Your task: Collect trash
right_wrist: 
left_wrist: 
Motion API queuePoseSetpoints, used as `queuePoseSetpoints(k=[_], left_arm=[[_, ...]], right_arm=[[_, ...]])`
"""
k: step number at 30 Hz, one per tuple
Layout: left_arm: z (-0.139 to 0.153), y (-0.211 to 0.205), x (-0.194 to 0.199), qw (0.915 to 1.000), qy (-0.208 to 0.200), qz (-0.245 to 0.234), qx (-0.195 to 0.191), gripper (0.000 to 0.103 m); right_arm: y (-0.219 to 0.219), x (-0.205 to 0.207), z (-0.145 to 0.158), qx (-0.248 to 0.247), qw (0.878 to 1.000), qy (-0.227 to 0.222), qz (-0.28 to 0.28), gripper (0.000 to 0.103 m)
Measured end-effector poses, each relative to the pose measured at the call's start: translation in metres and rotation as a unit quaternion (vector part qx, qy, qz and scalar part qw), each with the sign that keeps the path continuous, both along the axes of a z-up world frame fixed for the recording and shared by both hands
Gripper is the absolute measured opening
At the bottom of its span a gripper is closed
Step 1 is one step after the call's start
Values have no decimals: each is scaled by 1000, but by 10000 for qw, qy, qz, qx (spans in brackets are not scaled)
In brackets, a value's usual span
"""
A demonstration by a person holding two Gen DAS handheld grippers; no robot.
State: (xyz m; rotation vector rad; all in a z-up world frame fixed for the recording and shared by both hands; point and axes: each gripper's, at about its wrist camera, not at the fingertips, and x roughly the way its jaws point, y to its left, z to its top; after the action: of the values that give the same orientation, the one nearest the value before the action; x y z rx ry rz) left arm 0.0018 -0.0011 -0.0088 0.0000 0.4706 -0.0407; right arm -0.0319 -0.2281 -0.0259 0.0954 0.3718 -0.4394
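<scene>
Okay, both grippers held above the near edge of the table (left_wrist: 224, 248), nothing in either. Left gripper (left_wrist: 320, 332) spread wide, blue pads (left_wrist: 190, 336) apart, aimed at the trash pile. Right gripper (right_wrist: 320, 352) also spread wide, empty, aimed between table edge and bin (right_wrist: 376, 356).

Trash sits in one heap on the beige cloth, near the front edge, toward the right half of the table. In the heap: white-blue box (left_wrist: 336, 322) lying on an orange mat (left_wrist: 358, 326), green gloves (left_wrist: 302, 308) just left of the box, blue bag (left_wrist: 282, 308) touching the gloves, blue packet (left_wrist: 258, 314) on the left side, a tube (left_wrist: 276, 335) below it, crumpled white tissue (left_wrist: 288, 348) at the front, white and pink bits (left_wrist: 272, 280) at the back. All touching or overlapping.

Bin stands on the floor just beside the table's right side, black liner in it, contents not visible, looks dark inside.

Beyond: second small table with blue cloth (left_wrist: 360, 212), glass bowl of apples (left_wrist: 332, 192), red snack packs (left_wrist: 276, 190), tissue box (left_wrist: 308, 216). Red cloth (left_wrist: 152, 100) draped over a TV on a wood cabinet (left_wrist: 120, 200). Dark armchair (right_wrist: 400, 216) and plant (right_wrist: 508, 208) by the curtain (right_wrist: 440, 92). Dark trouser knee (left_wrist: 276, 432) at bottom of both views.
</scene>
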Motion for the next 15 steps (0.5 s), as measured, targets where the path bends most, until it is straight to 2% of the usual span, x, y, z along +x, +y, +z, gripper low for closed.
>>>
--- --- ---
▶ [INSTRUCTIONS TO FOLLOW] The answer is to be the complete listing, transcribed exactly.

▶ [YOUR RESPONSE]
Your task: Collect trash
right_wrist: 
left_wrist: 
Motion API queuePoseSetpoints, used as `queuePoseSetpoints(k=[_], left_arm=[[_, ...]], right_arm=[[_, ...]])`
"""
k: step number at 30 Hz, one per tuple
Layout: left_arm: z (-0.139 to 0.153), y (-0.211 to 0.205), x (-0.194 to 0.199), qw (0.915 to 1.000), qy (-0.208 to 0.200), qz (-0.245 to 0.234), qx (-0.195 to 0.191), gripper (0.000 to 0.103 m); right_arm: y (-0.219 to 0.219), x (-0.205 to 0.207), z (-0.145 to 0.158), qx (-0.248 to 0.247), qw (0.878 to 1.000), qy (-0.227 to 0.222), qz (-0.28 to 0.28), gripper (0.000 to 0.103 m)
Measured end-effector poses, each relative to the pose measured at the call's start: translation in metres and rotation as a unit quaternion (vector part qx, qy, qz and scalar part qw), each with the sign that keeps the path continuous, both along the axes of a z-up world frame fixed for the recording and shared by both hands
Gripper is the absolute measured opening
At the bottom of its span a gripper is closed
Step 1 is one step after the call's start
Values have no decimals: each is scaled by 1000, but by 10000 for qw, qy, qz, qx (spans in brackets are not scaled)
In brackets, a value's usual span
"""
A demonstration by a person holding two Gen DAS handheld grippers; no robot.
State: (xyz m; rotation vector rad; all in a z-up world frame fixed for the recording and shared by both hands; point and axes: each gripper's, at about its wrist camera, not at the fingertips, and x roughly the way its jaws point, y to its left, z to its top; after the action: of the values that give the same orientation, the one nearest the value before the action; x y z rx ry rz) left arm 0.0018 -0.0011 -0.0088 0.0000 0.4706 -0.0407; right arm -0.0319 -0.2281 -0.0259 0.0954 0.3718 -0.4394
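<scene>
Okay, both grippers held above the near edge of the table (left_wrist: 224, 248), nothing in either. Left gripper (left_wrist: 320, 332) spread wide, blue pads (left_wrist: 190, 336) apart, aimed at the trash pile. Right gripper (right_wrist: 320, 352) also spread wide, empty, aimed between table edge and bin (right_wrist: 376, 356).

Trash sits in one heap on the beige cloth, near the front edge, toward the right half of the table. In the heap: white-blue box (left_wrist: 336, 322) lying on an orange mat (left_wrist: 358, 326), green gloves (left_wrist: 302, 308) just left of the box, blue bag (left_wrist: 282, 308) touching the gloves, blue packet (left_wrist: 258, 314) on the left side, a tube (left_wrist: 276, 335) below it, crumpled white tissue (left_wrist: 288, 348) at the front, white and pink bits (left_wrist: 272, 280) at the back. All touching or overlapping.

Bin stands on the floor just beside the table's right side, black liner in it, contents not visible, looks dark inside.

Beyond: second small table with blue cloth (left_wrist: 360, 212), glass bowl of apples (left_wrist: 332, 192), red snack packs (left_wrist: 276, 190), tissue box (left_wrist: 308, 216). Red cloth (left_wrist: 152, 100) draped over a TV on a wood cabinet (left_wrist: 120, 200). Dark armchair (right_wrist: 400, 216) and plant (right_wrist: 508, 208) by the curtain (right_wrist: 440, 92). Dark trouser knee (left_wrist: 276, 432) at bottom of both views.
</scene>
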Motion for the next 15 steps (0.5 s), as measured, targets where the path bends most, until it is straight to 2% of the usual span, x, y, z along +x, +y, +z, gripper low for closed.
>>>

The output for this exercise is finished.